Implementation via Kafka Connector
<dependency>
<groupId>org.apache.spark</groupId>
<artifactId>spark-sql-kafka-0-10_${scala.version}</artifactId>
<version>3.1.2</version>
</dependency>
private static void publishViaKafkaConnector(Dataset<Row> dataset,
Map<String, String> conf) {
dataset.write().format("kafka").options(conf).save();
}
conf = {
"kafka.bootstrap.servers": "localhost:9092",
"kafka.acks": "all",
"topic": "test-topic",
"kafka.linger.ms": "10000",
"kafka.batch.size": "10000000"
}
"kafka.linger.ms" and "kafka.batch.size" are successfully set in
Producer Config (verified via startup logs) but they are not being
honored.
========================================================================================================================
Implementation via Kafka Client
<dependency>
<groupId>org.apache.kafka</groupId>
<artifactId>kafka-clients</artifactId>
<version>2.6.3</version>
</dependency>
private static void publishViaKafkaClient(Dataset<Row> dataset,
Map<String, String> conf) {
dataset.foreachPartition(
(ForeachPartitionFunction<Row>)
rows -> {
Properties props = new Properties();
props.putAll(conf);
KafkaProducer<String, String> producer = new KafkaProducer<>(props);
int partitionCount = producer.partitionsFor("test-topic").size();
System.out.println("Partition count: " + partitionCount);
Map<Integer, Future<RecordMetadata>> lastRecordMetadata =
new HashMap<>();
int counter = 0;
ObjectMapper mapper = new ObjectMapper();
while (rows.hasNext()) {
Row row = rows.next();
int partitionId = counter % partitionCount;
String value = mapper.writeValueAsString(row.get(0));
Future<RecordMetadata> future =
producer.send(new ProducerRecord<>("test-topic",
partitionId, null, value));
lastRecordMetadata.put(partitionId, future);
System.out.println("Sent message: " + null + " -> " + value);
counter++;
}
lastRecordMetadata.forEach(
(key, value) -> {
try {
RecordMetadata metadata = value.get();
System.out.println("Ack Received: " + metadata.toString());
} catch (Exception e) {
e.printStackTrace();
}
});
System.out.println("All messages acknowledged by Kafka Server");
producer.close();
});
}
conf = {
"bootstrap.servers": "localhost:9092",
"acks": "all",
"linger.ms": "1000",
"batch.size": "100000",
"key.serializer":
"org.apache.kafka.common.serialization.ByteArraySerializer",
"value.serializer":
"org.apache.kafka.common.serialization.ByteArraySerializer"
}
"linger.ms" and "batch.size" are successfully set in Producer Config
(verified via startup logs) and are being honored.

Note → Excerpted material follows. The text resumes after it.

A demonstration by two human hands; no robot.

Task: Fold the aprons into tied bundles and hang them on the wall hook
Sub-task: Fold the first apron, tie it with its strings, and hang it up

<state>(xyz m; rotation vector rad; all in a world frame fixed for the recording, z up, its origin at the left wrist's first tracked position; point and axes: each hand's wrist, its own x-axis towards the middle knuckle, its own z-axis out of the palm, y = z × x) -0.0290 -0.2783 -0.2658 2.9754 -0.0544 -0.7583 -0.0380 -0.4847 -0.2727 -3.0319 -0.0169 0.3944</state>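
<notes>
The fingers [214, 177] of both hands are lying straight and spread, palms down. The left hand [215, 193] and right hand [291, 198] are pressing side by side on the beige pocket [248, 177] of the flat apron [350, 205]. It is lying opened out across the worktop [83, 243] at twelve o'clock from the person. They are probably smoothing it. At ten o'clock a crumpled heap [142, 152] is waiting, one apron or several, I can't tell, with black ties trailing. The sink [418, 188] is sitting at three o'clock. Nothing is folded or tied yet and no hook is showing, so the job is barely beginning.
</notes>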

========================================================================================================================
Now, the question is why "kafka.linger.ms" and "kafka.batch.size" are
not being honored by kafka connector?
Regards,
Abhishek Singla
On Wed, Apr 16, 2025 at 7:19 PM daniel williams <[email protected]>
wrote:
> If you are building a broadcast to construct a producer with a set of
> options then the producer is merely going to operate how it’s going to be
> configured - it has nothing to do with spark save that the foreachPartition
> is constructing it via the broadcast.
>
> A strategy I’ve used in the past is to
> * increase memory pool for asynchronous processing
> * make multiple broadcast producers and randomly access the producer to
> balance the asynchronous sending across more thread pools
> * implement back pressure via an adapter class to capture errors
>
> These are the same things you would want to consider while writing a high
> volume Kafka based application
>
>
>
> -dan
>
>
> On Wed, Apr 16, 2025 at 7:17 AM Abhishek Singla <
> [email protected]> wrote:
>
>> Yes, producing via kafka-clients using foreachPartition works as
>> expected. Kafka Producer is initialised within call(Iterator<T> t)
>> method.
>>
>> The issue is with using kafka connector with Spark batch. The configs are
>> not being honored even when they are being set in ProducerConfig. This
>> means kafka records production rate cannot be controlled via kafka
>> connector in Spark batch. This can lead to lag in in-sync replicas if they
>> are not able to catch up and eventually kafka server failing writes it
>> in-sync replicas count reduced the required in-sync replicas. Is there any
>> way to solve this using kafka connector?
>>
>> Regards,
>> Abhishek Singla
>>
>